### EXERCISE PROMPT:
Take from the material every line containing the string "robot" and copy it.

******************************

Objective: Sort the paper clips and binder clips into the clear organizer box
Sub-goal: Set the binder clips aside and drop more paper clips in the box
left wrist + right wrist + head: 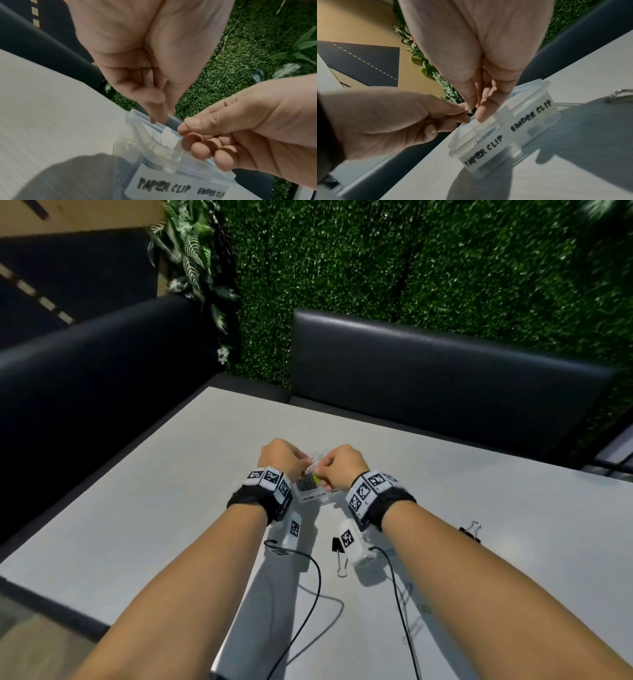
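Note:
The clear organizer box (pixel 313 497) stands mid-table, its front labelled PAPER CLIP and BINDER CLIP (pixel 522 128). Dark and yellow-green clips (pixel 310 482) show through it. My left hand (pixel 305 465) and right hand (pixel 323 469) meet over its paper-clip end. In the left wrist view, the left hand (pixel 158 119) and the right hand (pixel 184 131) each pinch a clear flap (pixel 164 129) at the lid's edge. From the right wrist, the right hand (pixel 475 111) and left hand (pixel 464 115) touch tips there. What glints between them is too small to tell.
One black binder clip (pixel 337 546) lies under my right wrist and another (pixel 472 531) lies farther right. Faint paper clips (pixel 416 626) lie nearer me. Black cables (pixel 315 577) trail across the white table (pixel 137 508). Dark bench seats (pixel 445 371) line its far and left edges.

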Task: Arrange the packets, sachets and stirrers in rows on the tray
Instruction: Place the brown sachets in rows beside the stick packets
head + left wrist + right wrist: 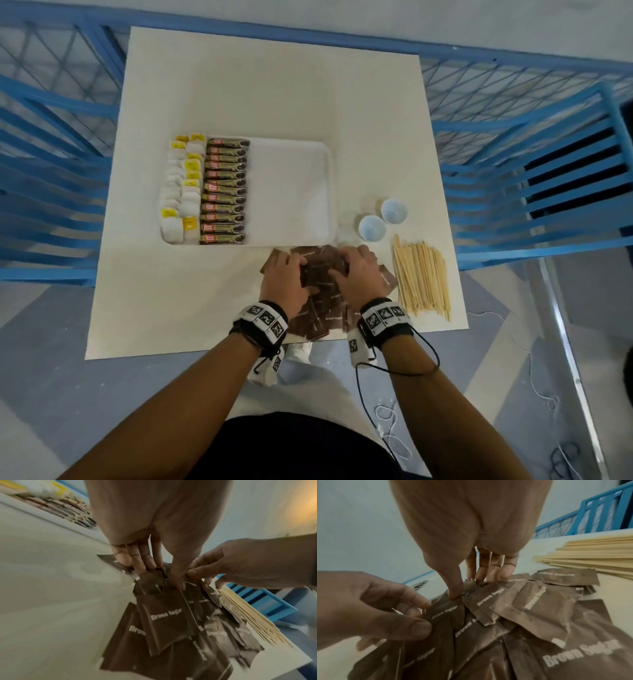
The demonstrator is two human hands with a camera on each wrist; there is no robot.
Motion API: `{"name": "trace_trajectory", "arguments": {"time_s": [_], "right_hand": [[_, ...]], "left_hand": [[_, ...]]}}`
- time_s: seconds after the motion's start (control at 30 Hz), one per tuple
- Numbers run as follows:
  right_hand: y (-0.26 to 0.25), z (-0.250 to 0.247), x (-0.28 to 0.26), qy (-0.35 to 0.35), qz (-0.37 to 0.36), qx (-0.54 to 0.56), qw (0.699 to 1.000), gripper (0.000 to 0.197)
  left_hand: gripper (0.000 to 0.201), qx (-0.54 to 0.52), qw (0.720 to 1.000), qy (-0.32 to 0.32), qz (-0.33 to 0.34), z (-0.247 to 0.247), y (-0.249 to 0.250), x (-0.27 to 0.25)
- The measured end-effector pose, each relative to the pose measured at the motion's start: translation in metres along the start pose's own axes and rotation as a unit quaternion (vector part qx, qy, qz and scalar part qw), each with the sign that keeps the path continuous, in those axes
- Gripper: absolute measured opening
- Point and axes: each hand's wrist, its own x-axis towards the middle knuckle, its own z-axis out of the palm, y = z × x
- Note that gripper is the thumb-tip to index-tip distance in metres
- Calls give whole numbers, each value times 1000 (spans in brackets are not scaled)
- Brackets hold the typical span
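With two rows laid on the tray point(291, 192), brown sugar sachets point(318, 274) are apparently being pinched from the worktop pile by left hand point(286, 277) and right hand point(356, 274); squaring precedes the third row.

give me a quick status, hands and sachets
Left hand and right hand both pinching brown sugar sachets in the pile. Tray right half bare. Stirrers still on table. Nothing in the way.
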Motion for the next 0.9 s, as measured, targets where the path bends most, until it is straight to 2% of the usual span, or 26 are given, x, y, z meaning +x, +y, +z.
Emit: {"name": "trace_trajectory", "arguments": {"time_s": [0.17, 0.37, 0.5, 0.67, 0.77, 0.9], "right_hand": [[3, -7, 7, -15, -14, 29, 999, 34], [-2, -6, 11, -30, -7, 80, 996, 24], [-5, -12, 11, -30, 10, 150, 988, 20], [-7, -22, 14, -14, 23, 208, 978, 15], [-9, -29, 19, 0, 39, 247, 968, 18], [-17, -33, 23, 30, 55, 303, 951, 17]], "left_hand": [[34, -33, 999, 32, -13, 7, 0, 0], [15, -9, 996, 83, -24, 4, 3, -2], [13, -15, 995, 91, -28, 1, 3, -3], [14, -116, 988, 98, -39, -7, 4, 3], [11, -206, 974, 78, -45, -16, 8, 10], [8, -243, 965, 73, -69, -29, 8, 20]]}}
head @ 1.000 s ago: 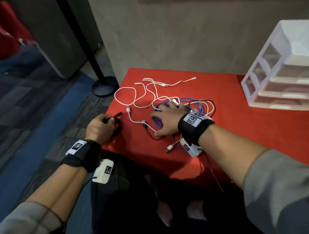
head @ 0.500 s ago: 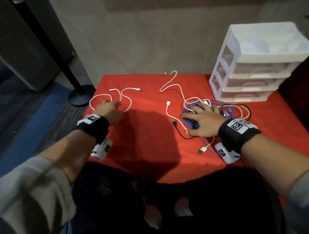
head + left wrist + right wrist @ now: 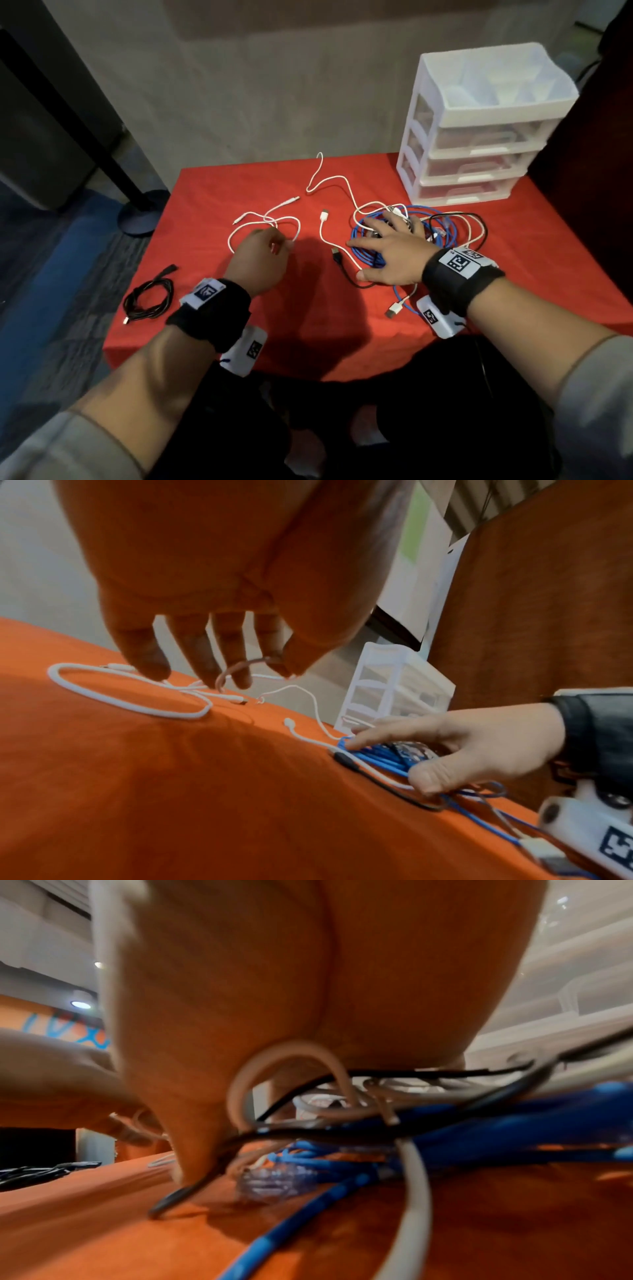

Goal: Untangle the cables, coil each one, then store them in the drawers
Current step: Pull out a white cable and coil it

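Cables lie on a red tablecloth (image 3: 308,325): in the head view a tangle of blue cable (image 3: 368,255), white and black leads sits near the table's middle right, just in front of a white drawer unit (image 3: 479,137) at the far right corner. The right hand (image 3: 387,253) lies flat on that tangle, fingers spread and straight, pressing it down. The left hand (image 3: 257,260) reaches over a loose white cable (image 3: 263,222) whose loops spread left to right, plug ends pointing to the far side. A coiled black cable (image 3: 147,298) rests apart at the near left edge. A grey wall stands behind, dark carpet and a round stand base to the left. In the left wrist view the left hand (image 3: 219,588) pinches a strand of the white cable (image 3: 130,693) between thumb and forefinger, other fingers hanging straight. In the right wrist view the palm (image 3: 308,974) bears on blurred blue, black and white strands; fingers are hidden.
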`<state>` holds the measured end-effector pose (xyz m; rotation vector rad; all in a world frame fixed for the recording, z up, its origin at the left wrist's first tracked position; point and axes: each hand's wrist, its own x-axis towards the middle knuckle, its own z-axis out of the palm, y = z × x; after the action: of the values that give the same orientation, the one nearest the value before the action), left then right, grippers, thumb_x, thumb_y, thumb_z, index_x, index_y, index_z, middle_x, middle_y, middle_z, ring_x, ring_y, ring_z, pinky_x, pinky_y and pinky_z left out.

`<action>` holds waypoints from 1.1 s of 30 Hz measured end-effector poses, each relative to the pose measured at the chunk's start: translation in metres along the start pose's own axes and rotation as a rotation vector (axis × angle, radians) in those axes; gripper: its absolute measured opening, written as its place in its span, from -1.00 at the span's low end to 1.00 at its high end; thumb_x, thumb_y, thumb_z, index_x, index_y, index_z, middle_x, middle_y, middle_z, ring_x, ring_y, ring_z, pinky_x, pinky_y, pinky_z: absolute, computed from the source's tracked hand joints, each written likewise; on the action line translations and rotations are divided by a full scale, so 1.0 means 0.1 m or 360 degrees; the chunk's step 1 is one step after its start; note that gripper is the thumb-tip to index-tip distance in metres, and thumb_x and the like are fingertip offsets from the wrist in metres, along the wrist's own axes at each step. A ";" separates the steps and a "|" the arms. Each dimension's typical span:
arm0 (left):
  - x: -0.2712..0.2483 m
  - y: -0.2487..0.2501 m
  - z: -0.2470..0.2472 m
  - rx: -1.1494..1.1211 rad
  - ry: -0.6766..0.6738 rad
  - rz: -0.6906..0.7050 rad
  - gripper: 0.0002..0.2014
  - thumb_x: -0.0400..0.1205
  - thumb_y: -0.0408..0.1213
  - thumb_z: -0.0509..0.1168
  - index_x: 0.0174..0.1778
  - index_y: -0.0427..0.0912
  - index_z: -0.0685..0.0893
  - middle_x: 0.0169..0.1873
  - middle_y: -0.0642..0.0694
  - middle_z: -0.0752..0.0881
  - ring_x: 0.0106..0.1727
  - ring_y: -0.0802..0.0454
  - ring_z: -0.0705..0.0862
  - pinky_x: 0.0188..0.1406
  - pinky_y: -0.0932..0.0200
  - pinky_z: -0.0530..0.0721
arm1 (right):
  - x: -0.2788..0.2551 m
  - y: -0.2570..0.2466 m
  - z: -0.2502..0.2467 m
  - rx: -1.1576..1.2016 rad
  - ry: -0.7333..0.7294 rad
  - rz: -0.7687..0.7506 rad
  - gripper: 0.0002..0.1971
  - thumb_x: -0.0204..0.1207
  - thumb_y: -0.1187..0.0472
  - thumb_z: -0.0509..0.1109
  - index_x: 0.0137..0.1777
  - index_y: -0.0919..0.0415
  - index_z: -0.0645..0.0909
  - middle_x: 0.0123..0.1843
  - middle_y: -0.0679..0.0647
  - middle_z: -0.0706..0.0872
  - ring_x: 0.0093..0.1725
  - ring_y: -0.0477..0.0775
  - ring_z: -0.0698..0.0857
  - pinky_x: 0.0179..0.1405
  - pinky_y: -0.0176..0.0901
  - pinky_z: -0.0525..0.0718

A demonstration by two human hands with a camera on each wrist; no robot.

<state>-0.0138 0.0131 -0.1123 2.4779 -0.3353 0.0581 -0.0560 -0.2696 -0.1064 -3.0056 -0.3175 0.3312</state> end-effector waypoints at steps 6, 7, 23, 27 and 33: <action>-0.32 0.36 -0.18 -0.0439 0.0285 0.0203 -0.82 0.70 -0.01 0.29 -0.11 -0.02 0.62 -0.37 -0.03 0.72 -0.23 -0.09 0.73 -0.12 -0.13 0.67 | -0.23 -0.25 -0.19 0.0393 0.0628 -0.0081 -0.20 0.39 -0.56 0.17 0.63 -0.29 0.38 0.70 -0.12 0.34 0.72 0.12 0.21 0.65 0.41 0.14; -0.38 0.43 -0.21 -0.0460 0.0250 0.0264 -0.82 0.70 0.00 0.30 -0.09 -0.01 0.63 -0.40 -0.05 0.70 -0.28 -0.12 0.72 -0.18 -0.14 0.66 | -0.27 -0.33 -0.25 0.0535 0.0758 -0.0169 -0.25 0.45 -0.46 0.30 0.63 -0.23 0.40 0.63 -0.11 0.44 0.65 0.09 0.34 0.61 0.32 0.27; -0.61 0.25 -0.87 -0.0251 0.0109 0.0481 -0.76 0.78 -0.04 0.20 -0.10 -0.03 0.66 -0.43 -0.18 0.64 -0.37 -0.16 0.65 -0.27 -0.11 0.57 | -0.53 -0.25 -1.10 0.1677 0.1329 -0.0021 -0.81 0.74 0.19 0.32 -0.01 0.19 0.75 -0.46 0.14 0.53 -0.49 -0.03 0.50 -0.42 -0.24 0.51; -0.51 0.03 -1.02 -0.0148 0.0168 0.0246 -0.77 0.79 -0.11 0.25 -0.14 -0.07 0.69 -0.48 -0.18 0.66 -0.44 -0.05 0.67 -0.26 -0.13 0.65 | -0.58 0.19 -1.24 0.2102 0.1617 0.0275 -0.81 0.71 0.17 0.32 -0.13 0.05 0.70 -0.49 -0.06 0.56 -0.48 -0.03 0.55 -0.29 -0.04 0.65; -0.51 0.09 -1.00 -0.1349 0.0121 -0.0301 -0.74 0.85 -0.15 0.12 -0.08 -0.15 0.60 -0.47 0.01 0.36 -0.47 0.16 0.40 -0.16 -0.04 0.82 | -0.56 0.24 -1.09 0.2128 0.1235 0.0304 -0.75 0.76 0.18 0.29 -0.16 0.08 0.69 -0.38 0.01 0.70 -0.27 0.05 0.71 -0.08 0.06 0.84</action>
<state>-0.0614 0.0770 -0.0333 1.6491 -0.0597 -0.0598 -0.0803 -0.3137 0.0080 -1.6284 0.2132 -0.4544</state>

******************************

### ANSWER AREA:
The demonstrator is two human hands with a camera on each wrist; there is no robot.
A demonstration by two human hands with a camera on each wrist; no robot.

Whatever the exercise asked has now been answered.